Table 7. Example sentences produced by naïve subjects (of the 373 corpus; see SM4.2), and understood by the model (i.e., 0% error in LoO generalization simulations for a reservoir of 1000 units).
Neural inspired models of sentence comprehension and production have been extensively developed (e.g., McClelland et al., 1989; Elman, 1990; Miikkulainen, 1996; Christiansen and Chater, 1999; Chang, 2002; Dominey, 2002; Dominey et al., 2003; Tong et al., 2007; Takac et al., 2012). What is novel here is that the model we use is a neural network model of language comprehension and production that has very little language-related knowledge pre-coded (only the semantic/grammatical word distinction which has been demonstrated to be learnable), and that can learn and integrate new constructions during on-line interactions. This on-line learning contributes to a new level of flexibility in human-robot interaction, as new constructions can be added to the inventory during an ongoing interaction.
Previous research has used language to command humanoids (e.g., Dominey et al., 2007; Lallée et al., 2012; Petit et al., 2013), and to allow robotic systems to describe actions (Dominey and Boucher, 2005b). The current research for the first time demonstrates real-time acquisition of new grammatical constructions for comprehension and production that can be used respectively in commanding the robot and in asking the robot to describe the physical world. This is of interest both in theory and in practice. In theory, it demonstrates that the form-to-meaning mapping that we have employed in learning grammatical constructions can be used in both directions, to generate meaning from form, and to generate form from meaning. In practice, this means that the system can adapt to individual differences in the way users employ language to describe and request actions. The current research also addresses how language can allow for the coordination of multiple sub-actions in time, using the prepositions “before,” and “after.” Learning of these terms has a long history of research in child language development, and it poses an interesting problem because of the interaction with non-temporal event ordering and non-canonical syntactic structure (Carni and French, 1984).
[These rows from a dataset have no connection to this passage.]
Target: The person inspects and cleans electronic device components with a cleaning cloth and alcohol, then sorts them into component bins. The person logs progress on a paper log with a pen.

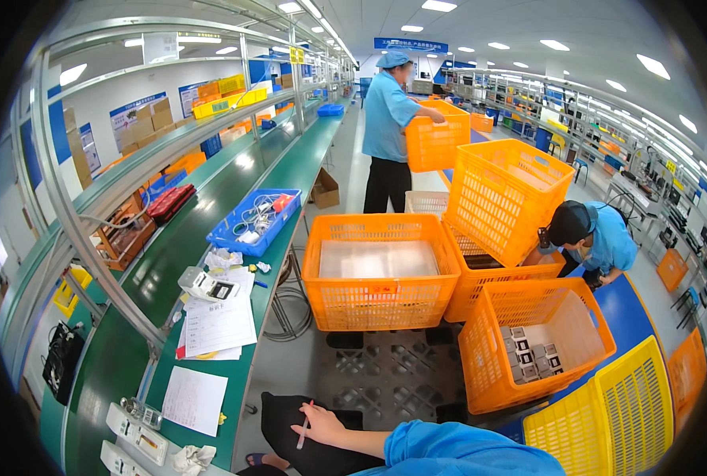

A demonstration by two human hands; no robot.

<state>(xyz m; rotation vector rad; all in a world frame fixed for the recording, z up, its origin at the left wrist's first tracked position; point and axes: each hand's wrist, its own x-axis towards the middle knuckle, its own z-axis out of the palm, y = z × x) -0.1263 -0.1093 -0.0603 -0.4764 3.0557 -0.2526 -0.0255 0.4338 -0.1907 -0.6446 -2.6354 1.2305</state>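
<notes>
My right hand [322, 424] rests over my dark-trousered knee at the bottom of the view, its blue-sleeved arm coming in from the lower right. A slim whitish pen [301, 436] with a red end is held between its fingers. My left hand is outside the picture. On the green bench to the left, nearest that hand, lies a handwritten sheet [195, 401]. Farther along are a printed form [220, 325] on a stack of papers, a white boxy device [207, 284] and a blue pen [261, 284].
A blue bin [256, 222] of cables stands on the bench. Orange crates [381, 305] sit ahead on a dark pallet [385, 369]; one crate [480, 381] at right holds small grey units. A yellow crate [639, 404] is near right. One person [385, 119] carries a crate; another [607, 238] bends over.
</notes>
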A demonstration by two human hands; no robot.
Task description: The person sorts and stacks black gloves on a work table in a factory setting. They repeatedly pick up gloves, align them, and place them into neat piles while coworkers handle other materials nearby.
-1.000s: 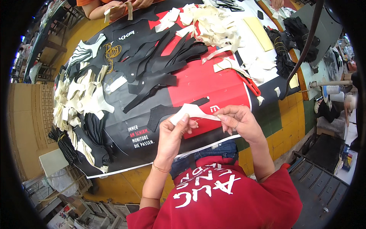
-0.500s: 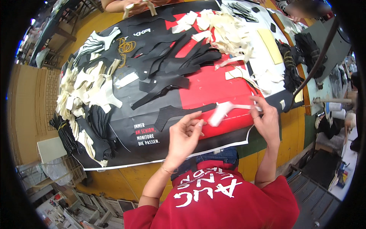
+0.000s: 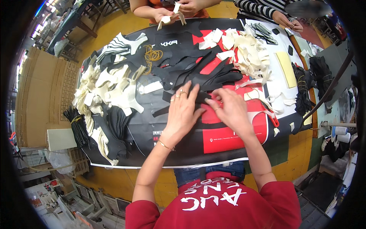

Our work can contribute to the debate by indicating that a system that is sufficiently powerful to handle canonical and non-canonical events in single and double event sentences can do the same in sentences in which order is expressed with prepositions including “before” and “after.” Interestingly, the key assumption is that these prepositions are processed in the model as closed class or grammatical words, which can then directly contribute to the elaboration of the form to meaning mapping.
Because of this flexibility, the framework that we have developed potentially enables naive users to interact with the robot, indeed there is no “predefined” way of giving a command or description of an action such as put (toy, left); the user could say “put the toy on the left” or “on the left put the toy.” In this way, we are able to escape from a 1-to-1 sentence-action correspondence: several sentences could indicate the same meaning.
Concerning the production model we partly escape the 1-to-1 sentence-action (or sentence-scene) limitation because we can specify if we want a canonical or non-canonical sentence type. We could specify a more precise sentence type, for instance by specifying the semantic word of focus. But this problem could be tackled in a more general way. In order to be able to generate several sentences with the same meaning, we could consider 2 alternatives. (1) We could add feedback connections from the readout layer to the reservoir with the addition of noise either in the reservoir states or in these feedback connections. Thus, the network would not produce every time the same pattern of words, but different ones. The noise would enable the network to be driven by one of the possible learned sentences (word patterns). (2) Use an additional self-organization map (SOM) based on the semantic words. During training this SOM will tend to organize words that appear in the same sentences in the same area of the map. During testing, the SOM activation will provide a supplementary input to the sentence production model in order to give a kind of context and enable the model to generate one pattern of words that is context relevant. In this way, if some sentence constructions are commonly used with certain semantic words, it will produce the more common sentences. Both alternative solutions may enable the production of constructions that were not learned, i.e., give the production generalization capabilities (like the comprehension model). Finally, the generation of different non-canonical forms allows the system to manipulate the grammatical focus while describing the same situation, as illustrated in Table 1.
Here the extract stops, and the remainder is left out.